#### [Your objective]
From the line containing "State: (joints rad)" down to the line containing "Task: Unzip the", copy out the entries below exactly, both lines included, and nothing else; pictures do not belong in the copy.

(Beginning of Extracted records)

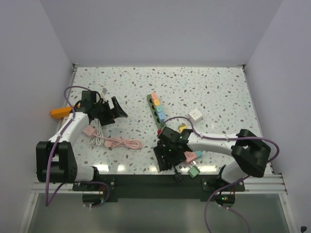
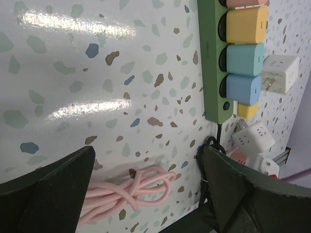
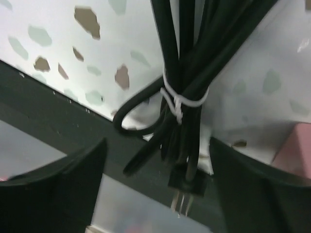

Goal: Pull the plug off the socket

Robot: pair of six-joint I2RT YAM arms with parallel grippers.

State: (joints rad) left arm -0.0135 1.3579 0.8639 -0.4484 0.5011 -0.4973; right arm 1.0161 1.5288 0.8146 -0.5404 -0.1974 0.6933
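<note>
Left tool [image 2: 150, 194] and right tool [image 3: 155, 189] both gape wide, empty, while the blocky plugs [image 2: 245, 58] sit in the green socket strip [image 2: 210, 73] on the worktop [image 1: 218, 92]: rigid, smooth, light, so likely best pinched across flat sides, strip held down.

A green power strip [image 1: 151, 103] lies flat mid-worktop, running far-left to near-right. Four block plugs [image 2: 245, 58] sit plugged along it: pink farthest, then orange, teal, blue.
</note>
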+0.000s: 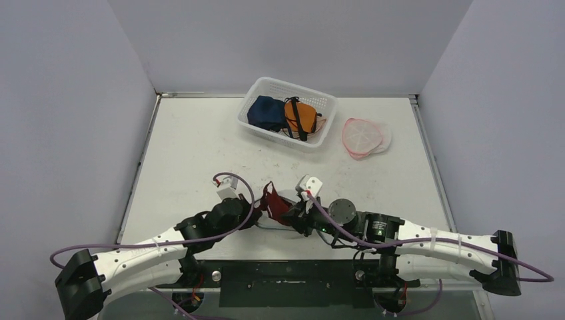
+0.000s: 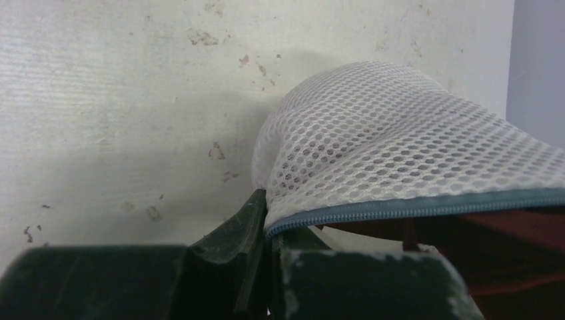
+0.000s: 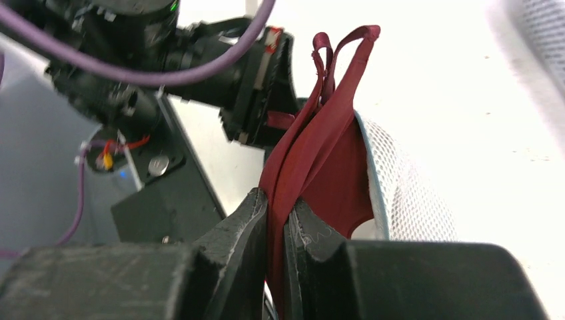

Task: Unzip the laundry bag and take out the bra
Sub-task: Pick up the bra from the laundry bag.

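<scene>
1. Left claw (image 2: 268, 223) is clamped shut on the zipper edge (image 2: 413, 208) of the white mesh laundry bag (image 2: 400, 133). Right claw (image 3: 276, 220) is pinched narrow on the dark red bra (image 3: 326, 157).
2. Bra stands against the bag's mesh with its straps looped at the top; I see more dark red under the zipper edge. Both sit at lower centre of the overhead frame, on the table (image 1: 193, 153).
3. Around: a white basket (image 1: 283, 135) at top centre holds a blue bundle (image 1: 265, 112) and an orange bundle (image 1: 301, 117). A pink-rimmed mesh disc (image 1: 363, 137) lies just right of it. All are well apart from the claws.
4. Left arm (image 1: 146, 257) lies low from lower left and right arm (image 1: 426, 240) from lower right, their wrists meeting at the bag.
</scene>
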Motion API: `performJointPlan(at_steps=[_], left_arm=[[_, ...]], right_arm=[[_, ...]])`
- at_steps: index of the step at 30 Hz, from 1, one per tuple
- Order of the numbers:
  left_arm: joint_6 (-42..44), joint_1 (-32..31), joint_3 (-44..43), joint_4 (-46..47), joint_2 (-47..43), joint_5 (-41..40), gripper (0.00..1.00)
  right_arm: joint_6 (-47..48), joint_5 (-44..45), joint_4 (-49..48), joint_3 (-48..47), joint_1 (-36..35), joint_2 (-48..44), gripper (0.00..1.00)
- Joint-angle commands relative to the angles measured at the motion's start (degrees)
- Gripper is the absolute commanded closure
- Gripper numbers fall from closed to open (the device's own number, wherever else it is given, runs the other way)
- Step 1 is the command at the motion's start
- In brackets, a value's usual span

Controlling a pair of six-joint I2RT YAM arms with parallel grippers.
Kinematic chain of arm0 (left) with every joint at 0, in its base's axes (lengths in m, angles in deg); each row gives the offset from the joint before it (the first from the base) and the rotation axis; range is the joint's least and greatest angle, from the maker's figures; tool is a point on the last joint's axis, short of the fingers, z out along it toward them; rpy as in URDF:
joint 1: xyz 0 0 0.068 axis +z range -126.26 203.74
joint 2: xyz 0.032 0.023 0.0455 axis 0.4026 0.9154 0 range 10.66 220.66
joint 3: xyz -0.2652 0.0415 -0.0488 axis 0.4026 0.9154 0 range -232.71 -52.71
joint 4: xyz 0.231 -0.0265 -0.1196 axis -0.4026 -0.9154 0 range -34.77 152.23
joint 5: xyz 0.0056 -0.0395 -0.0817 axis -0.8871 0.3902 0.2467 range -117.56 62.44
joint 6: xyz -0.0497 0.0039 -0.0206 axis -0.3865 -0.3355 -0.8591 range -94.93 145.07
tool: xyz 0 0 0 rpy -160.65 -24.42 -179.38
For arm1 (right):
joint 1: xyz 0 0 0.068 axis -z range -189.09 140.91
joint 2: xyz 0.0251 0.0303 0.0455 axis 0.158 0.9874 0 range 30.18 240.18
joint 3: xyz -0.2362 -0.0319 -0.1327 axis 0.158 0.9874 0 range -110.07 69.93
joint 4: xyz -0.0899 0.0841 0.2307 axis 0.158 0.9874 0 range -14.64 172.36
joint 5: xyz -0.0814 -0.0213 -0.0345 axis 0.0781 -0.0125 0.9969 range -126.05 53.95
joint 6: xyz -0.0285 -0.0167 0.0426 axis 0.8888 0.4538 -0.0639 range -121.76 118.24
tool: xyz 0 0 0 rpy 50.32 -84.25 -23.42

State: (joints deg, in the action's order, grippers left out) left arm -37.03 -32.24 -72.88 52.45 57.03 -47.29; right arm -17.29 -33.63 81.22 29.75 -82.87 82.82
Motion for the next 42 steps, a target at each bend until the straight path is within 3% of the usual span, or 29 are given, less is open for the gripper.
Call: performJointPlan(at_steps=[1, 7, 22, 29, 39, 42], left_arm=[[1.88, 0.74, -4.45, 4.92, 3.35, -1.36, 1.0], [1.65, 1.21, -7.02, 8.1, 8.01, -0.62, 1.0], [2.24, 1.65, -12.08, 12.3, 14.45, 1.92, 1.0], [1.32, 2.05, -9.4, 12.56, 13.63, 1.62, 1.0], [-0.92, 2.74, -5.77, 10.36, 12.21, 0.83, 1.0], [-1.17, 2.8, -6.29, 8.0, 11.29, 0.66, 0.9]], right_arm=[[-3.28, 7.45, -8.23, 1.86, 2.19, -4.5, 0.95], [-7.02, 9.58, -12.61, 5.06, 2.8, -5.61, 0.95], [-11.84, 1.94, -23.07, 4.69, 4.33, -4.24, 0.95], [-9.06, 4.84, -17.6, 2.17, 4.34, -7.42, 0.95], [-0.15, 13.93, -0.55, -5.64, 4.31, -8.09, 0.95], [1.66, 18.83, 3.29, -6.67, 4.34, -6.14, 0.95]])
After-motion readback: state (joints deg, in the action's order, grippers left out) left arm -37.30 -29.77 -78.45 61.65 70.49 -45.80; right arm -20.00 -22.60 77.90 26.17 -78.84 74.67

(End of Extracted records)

#### [Your solution]
State: (joints rad) left arm -0.0135 1.3579 0.8639 -0.4484 0.5011 -0.4973; right arm 1.0161 1.5288 0.8146 -0.5404 -0.1974 0.6933
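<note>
Left tool [image 2: 150, 194] and right tool [image 3: 155, 189] both gape wide, empty, while the blocky plugs [image 2: 245, 58] sit in the green socket strip [image 2: 210, 73] on the worktop [image 1: 218, 92]: rigid, smooth, light, so likely best pinched across flat sides, strip held down.

A green power strip [image 1: 151, 103] lies flat mid-worktop, running far-left to near-right. Four block plugs [image 2: 245, 58] sit plugged along it: pink farthest, then orange, teal, blue.
</note>
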+0.000s: 
+0.000s: 
+0.000s: 

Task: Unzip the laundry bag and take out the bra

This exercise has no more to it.